Line by line, give the data again exactly as it appears, but without pictures.
*** Supplied entries Section Begins ***
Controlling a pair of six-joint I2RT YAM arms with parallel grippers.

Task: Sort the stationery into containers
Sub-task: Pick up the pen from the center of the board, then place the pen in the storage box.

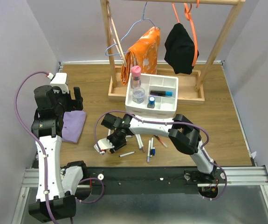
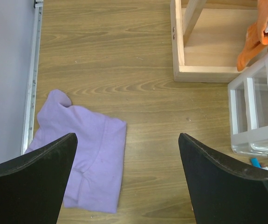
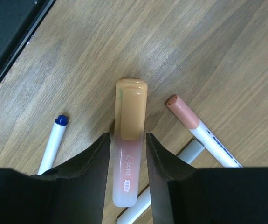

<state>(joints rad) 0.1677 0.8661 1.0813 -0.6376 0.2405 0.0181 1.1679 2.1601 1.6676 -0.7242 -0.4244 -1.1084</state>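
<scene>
My right gripper (image 3: 128,135) (image 1: 106,145) is down at the table near the front, shut on an orange-capped highlighter (image 3: 131,107) that lies flat between its fingers. Beside it lie a blue-capped white pen (image 3: 53,142), a peach-capped pen (image 3: 194,126) and a white pen (image 3: 171,172). More pens (image 1: 151,148) are scattered on the wood to the right. The white divided tray (image 1: 171,79) stands behind them and holds a pink-capped bottle (image 1: 135,77), a blue-capped bottle (image 1: 151,101) and a dark marker (image 1: 161,93). My left gripper (image 1: 78,93) (image 2: 127,137) hangs open and empty above the table at the left.
A purple cloth (image 1: 73,125) (image 2: 85,158) lies under the left arm. The wooden rack base (image 1: 120,88) (image 2: 203,70) stands behind the tray (image 2: 245,112), with an orange cloth (image 1: 143,53) and a black cloth (image 1: 180,46) hanging above.
</scene>
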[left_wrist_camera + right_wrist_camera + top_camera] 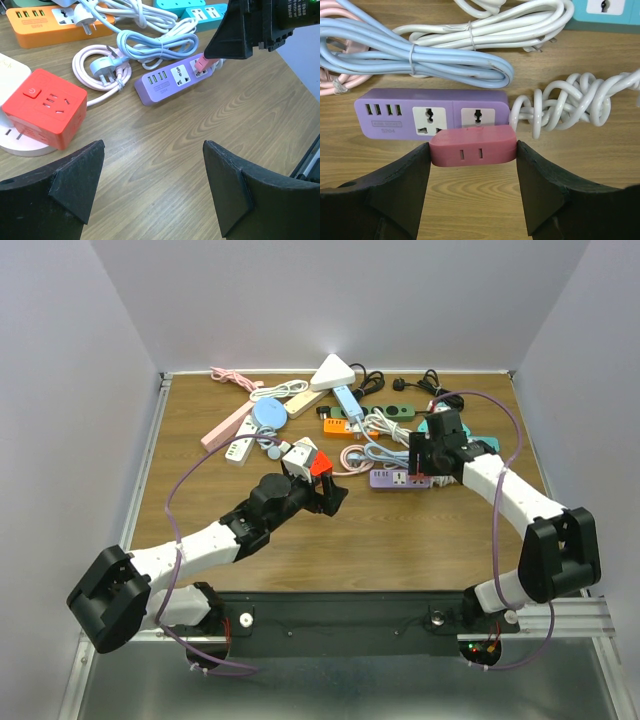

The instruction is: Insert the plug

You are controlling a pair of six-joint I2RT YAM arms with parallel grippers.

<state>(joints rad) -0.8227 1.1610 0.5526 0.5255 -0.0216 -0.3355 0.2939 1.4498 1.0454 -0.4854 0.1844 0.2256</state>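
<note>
- Where pale walls (300,300) box in the wooden table (400,540), power strips (345,425) and coiled cords (385,430) crowd its far half.
- Left wrist: left gripper (152,167) hangs spread wide over bare wood, empty.
- Right wrist: right gripper (473,155) clamps the pink plug (472,145) at the purple strip's (395,112) near edge.

- The left arm (200,545) is showing white tube parts and chunky black joints.
- The right arm (510,495) is looking the same, white with big black joints.
- A thin purple cable (172,502) is running along each arm.
- The left gripper (152,165) and right gripper (472,150) are showing thick black wedge fingers (75,185) with grainy skin.
- Tiny red and green lights (480,648) are glowing near the right arm's base.
</note>
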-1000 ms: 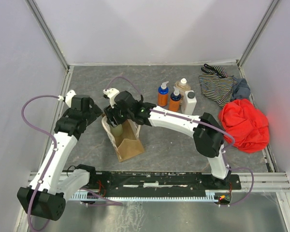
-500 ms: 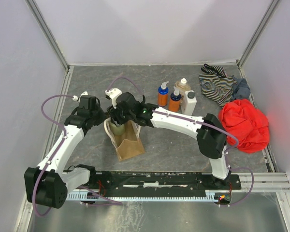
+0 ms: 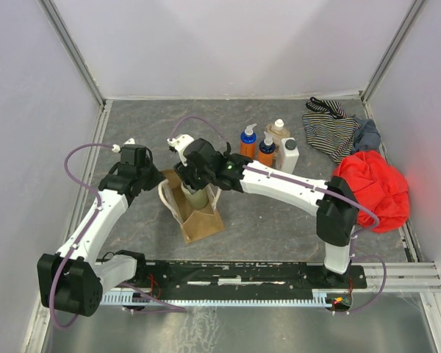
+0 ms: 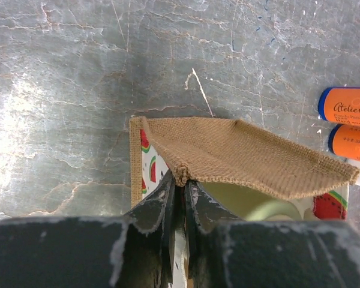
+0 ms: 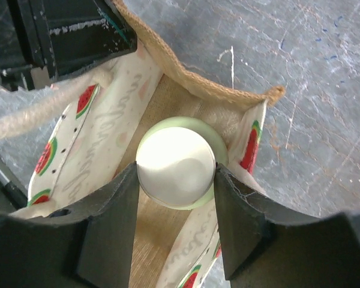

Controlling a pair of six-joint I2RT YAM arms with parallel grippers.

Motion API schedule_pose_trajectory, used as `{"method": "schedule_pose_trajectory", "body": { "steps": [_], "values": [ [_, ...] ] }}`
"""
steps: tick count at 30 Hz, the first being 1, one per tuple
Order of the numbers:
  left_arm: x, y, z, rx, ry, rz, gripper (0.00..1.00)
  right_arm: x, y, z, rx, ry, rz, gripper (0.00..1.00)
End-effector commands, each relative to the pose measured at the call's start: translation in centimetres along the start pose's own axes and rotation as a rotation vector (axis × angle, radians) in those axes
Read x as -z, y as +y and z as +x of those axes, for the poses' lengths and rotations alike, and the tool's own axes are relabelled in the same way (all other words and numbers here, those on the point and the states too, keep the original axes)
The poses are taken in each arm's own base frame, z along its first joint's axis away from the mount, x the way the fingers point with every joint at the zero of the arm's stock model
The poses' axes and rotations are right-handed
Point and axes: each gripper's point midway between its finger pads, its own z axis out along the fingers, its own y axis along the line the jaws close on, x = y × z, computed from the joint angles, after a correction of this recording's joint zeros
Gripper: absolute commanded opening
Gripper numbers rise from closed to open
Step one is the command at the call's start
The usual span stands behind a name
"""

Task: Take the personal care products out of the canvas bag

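The tan canvas bag [image 3: 198, 219] stands open at the table's middle, watermelon-print lining showing. My left gripper [image 4: 181, 182] is shut on the bag's burlap rim [image 4: 240, 153] at its left corner. Inside the bag stands the pale-green cylinder [image 5: 219, 147]; my right gripper [image 5: 177, 173] reaches down from above and is shut on its cream cap [image 5: 176, 162]. Two orange pump bottles [image 3: 248, 145] [image 3: 266, 153], a beige pump bottle [image 3: 278, 132] and a white flat bottle [image 3: 289, 156] stand on the table behind the bag.
A red cloth [image 3: 371, 190] lies at the right edge, with a striped garment [image 3: 331, 129] and a grey-blue cloth [image 3: 366, 134] behind it. White walls close the table on three sides. The bag's cream handle [image 5: 42, 114] crosses the right wrist view.
My left gripper has come in to the bag's left corner and closed on its rim. The right gripper and the bag have shifted slightly right and back, cylinder gripped.
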Motion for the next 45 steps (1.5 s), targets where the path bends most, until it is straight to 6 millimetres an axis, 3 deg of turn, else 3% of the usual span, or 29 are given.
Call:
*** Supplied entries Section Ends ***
Solution for this problem:
Controlling a pair of six-joint I2RT YAM arms with parallel grippers.

Task: Sort the stationery into containers
Sub-task: Pick up the pen from the center of the board, then place the pen in the storage box.


<state>(joints rad) 0.1677 0.8661 1.0813 -0.6376 0.2405 0.0181 1.1679 2.1601 1.6676 -0.7242 -0.4244 -1.1084</state>
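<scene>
My right gripper (image 3: 128,135) (image 1: 106,145) is down at the table near the front, shut on an orange-capped highlighter (image 3: 131,107) that lies flat between its fingers. Beside it lie a blue-capped white pen (image 3: 53,142), a peach-capped pen (image 3: 194,126) and a white pen (image 3: 171,172). More pens (image 1: 151,148) are scattered on the wood to the right. The white divided tray (image 1: 171,79) stands behind them and holds a pink-capped bottle (image 1: 135,77), a blue-capped bottle (image 1: 151,101) and a dark marker (image 1: 161,93). My left gripper (image 1: 78,93) (image 2: 127,137) hangs open and empty above the table at the left.
A purple cloth (image 1: 73,125) (image 2: 85,158) lies under the left arm. The wooden rack base (image 1: 120,88) (image 2: 203,70) stands behind the tray (image 2: 245,112), with an orange cloth (image 1: 143,53) and a black cloth (image 1: 180,46) hanging above.
</scene>
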[left_wrist_camera + right_wrist_camera + top_camera] 

The instruction is: Insert the plug

You are controlling a pair of six-joint I2RT YAM arms with parallel grippers.

<state>(joints rad) -0.8227 1.1610 0.5526 0.5255 -0.0216 -0.3355 0.2939 1.4498 1.0454 -0.4854 0.1844 0.2256</state>
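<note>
- Where pale walls (300,300) box in the wooden table (400,540), power strips (345,425) and coiled cords (385,430) crowd its far half.
- Left wrist: left gripper (152,167) hangs spread wide over bare wood, empty.
- Right wrist: right gripper (473,155) clamps the pink plug (472,145) at the purple strip's (395,112) near edge.

- The left arm (200,545) is showing white tube parts and chunky black joints.
- The right arm (510,495) is looking the same, white with big black joints.
- A thin purple cable (172,502) is running along each arm.
- The left gripper (152,165) and right gripper (472,150) are showing thick black wedge fingers (75,185) with grainy skin.
- Tiny red and green lights (480,648) are glowing near the right arm's base.
</note>
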-1000 ms: 
-500 ms: 
+0 ms: 
+0 ms: 
+0 ms: 

Controlling a pair of six-joint I2RT YAM arms with parallel grippers.

Motion API schedule_pose_trajectory, used as `{"method": "schedule_pose_trajectory", "body": { "steps": [_], "values": [ [_, ...] ] }}`
"""
steps: tick count at 30 Hz, the first being 1, one per tuple
Order of the numbers:
  left_arm: x, y, z, rx, ry, rz, gripper (0.00..1.00)
  right_arm: x, y, z, rx, ry, rz, gripper (0.00..1.00)
End-effector commands, each relative to the pose measured at the call's start: translation in centimetres along the start pose's own axes and rotation as a rotation vector (axis × angle, radians) in those axes
Read x as -z, y as +y and z as +x of those axes, for the poses' lengths and rotations alike, and the tool's own axes are relabelled in the same way (all other words and numbers here, those on the point and the states too, keep the original axes)
The poses are taken in each arm's own base frame, z along its first joint's axis away from the mount, x the way the fingers point with every joint at the zero of the arm's stock model
The poses' axes and rotations are right-handed
Point and axes: each gripper's point midway between its finger pads, its own z axis out along the fingers, its own y axis along the line the jaws close on, x = y × z, computed from the joint angles, after a correction of this recording's joint zeros
Gripper: absolute commanded opening
Gripper numbers rise from closed to open
Step one is the command at the call's start
The usual span stands behind a name
"""

Task: Take the personal care products out of the canvas bag

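The tan canvas bag [image 3: 198, 219] stands open at the table's middle, watermelon-print lining showing. My left gripper [image 4: 181, 182] is shut on the bag's burlap rim [image 4: 240, 153] at its left corner. Inside the bag stands the pale-green cylinder [image 5: 219, 147]; my right gripper [image 5: 177, 173] reaches down from above and is shut on its cream cap [image 5: 176, 162]. Two orange pump bottles [image 3: 248, 145] [image 3: 266, 153], a beige pump bottle [image 3: 278, 132] and a white flat bottle [image 3: 289, 156] stand on the table behind the bag.
A red cloth [image 3: 371, 190] lies at the right edge, with a striped garment [image 3: 331, 129] and a grey-blue cloth [image 3: 366, 134] behind it. White walls close the table on three sides. The bag's cream handle [image 5: 42, 114] crosses the right wrist view.
My left gripper has come in to the bag's left corner and closed on its rim. The right gripper and the bag have shifted slightly right and back, cylinder gripped.
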Motion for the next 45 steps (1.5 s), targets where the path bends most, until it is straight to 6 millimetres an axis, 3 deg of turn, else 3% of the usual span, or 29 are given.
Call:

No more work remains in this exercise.